Data =

-*-*-

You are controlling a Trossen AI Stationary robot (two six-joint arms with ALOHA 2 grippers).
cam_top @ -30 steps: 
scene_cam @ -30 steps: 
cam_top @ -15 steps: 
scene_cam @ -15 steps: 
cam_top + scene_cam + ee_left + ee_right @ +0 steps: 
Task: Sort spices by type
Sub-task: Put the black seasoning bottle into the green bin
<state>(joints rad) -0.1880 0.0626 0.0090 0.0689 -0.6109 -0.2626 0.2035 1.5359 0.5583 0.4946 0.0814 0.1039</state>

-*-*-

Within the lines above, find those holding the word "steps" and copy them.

cam_top @ -30 steps: 
scene_cam @ -30 steps: 
cam_top @ -15 steps: 
scene_cam @ -15 steps: 
cam_top + scene_cam + ee_left + ee_right @ +0 steps: 

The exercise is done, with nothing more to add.